• [AIM OF THE EXERCISE] Please quote exactly the lines below from the line containing "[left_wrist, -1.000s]" to the line containing "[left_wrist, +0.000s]", both lines included, and nothing else.

Dataset records:
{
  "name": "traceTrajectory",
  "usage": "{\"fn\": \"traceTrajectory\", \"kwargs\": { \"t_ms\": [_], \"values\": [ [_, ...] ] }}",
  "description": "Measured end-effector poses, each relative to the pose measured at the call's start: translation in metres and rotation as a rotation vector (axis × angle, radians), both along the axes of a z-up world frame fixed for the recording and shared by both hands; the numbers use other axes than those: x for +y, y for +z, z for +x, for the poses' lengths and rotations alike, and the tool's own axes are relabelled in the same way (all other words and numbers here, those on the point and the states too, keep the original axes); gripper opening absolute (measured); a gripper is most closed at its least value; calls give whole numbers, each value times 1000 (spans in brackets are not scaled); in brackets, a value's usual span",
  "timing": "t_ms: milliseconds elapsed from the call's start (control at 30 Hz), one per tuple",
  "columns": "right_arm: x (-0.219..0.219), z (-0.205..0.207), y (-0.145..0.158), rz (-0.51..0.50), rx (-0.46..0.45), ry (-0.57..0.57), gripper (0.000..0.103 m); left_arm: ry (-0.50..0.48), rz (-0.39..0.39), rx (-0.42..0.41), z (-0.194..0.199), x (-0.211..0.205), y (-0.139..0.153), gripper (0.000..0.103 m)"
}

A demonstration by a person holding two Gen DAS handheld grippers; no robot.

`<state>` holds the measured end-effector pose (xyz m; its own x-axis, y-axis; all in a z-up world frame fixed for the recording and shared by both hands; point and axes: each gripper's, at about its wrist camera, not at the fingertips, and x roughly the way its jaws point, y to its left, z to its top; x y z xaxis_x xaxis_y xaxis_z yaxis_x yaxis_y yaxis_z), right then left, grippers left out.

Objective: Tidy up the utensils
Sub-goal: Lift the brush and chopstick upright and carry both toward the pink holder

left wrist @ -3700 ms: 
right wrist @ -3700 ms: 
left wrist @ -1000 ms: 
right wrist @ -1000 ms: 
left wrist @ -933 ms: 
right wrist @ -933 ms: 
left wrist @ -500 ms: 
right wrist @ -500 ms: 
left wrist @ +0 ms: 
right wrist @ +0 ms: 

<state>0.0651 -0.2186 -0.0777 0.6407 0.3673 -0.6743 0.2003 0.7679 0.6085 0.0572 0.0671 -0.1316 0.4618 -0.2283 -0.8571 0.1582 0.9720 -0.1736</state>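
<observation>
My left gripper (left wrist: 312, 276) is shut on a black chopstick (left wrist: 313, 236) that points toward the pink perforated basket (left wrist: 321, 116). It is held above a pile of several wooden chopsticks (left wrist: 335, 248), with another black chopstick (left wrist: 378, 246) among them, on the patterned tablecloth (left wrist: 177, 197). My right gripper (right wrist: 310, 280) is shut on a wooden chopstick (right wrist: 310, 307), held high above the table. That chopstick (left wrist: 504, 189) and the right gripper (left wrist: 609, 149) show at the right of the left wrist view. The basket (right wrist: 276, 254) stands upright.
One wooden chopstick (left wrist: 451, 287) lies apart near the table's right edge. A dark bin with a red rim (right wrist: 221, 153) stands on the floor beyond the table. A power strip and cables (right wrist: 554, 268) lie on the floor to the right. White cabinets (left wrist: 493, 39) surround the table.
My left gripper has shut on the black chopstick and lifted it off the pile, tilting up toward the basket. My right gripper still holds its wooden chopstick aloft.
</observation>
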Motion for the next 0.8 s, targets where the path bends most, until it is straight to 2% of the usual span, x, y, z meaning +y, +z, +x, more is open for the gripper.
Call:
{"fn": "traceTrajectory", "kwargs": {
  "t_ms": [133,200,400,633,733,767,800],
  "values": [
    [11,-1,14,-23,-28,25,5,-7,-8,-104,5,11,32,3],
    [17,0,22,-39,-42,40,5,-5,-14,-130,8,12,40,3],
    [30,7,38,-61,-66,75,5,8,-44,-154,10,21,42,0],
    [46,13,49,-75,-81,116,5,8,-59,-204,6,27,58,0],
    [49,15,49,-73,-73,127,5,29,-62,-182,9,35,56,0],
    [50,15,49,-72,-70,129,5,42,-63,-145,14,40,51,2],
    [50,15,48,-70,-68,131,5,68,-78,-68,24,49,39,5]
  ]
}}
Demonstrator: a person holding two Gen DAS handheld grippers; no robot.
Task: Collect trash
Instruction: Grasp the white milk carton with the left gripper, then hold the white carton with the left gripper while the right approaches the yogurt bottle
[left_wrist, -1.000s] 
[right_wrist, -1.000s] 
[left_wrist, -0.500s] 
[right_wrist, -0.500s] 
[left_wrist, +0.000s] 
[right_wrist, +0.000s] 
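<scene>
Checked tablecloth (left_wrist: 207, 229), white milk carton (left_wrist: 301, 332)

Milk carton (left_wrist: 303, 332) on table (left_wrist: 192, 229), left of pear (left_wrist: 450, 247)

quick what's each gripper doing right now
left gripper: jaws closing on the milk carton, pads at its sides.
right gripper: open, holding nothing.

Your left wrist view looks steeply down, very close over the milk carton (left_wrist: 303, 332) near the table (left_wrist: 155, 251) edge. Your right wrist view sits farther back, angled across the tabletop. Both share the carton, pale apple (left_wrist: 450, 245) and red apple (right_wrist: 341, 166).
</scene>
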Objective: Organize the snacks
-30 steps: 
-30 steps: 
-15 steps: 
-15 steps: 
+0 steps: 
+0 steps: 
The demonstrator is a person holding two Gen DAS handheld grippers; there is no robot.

• [RESULT FOR THIS TASK]
[left_wrist, -1.000s] 
[right_wrist, -1.000s] 
[left_wrist, -0.500s] 
[right_wrist, -0.500s] 
[left_wrist, +0.000s] 

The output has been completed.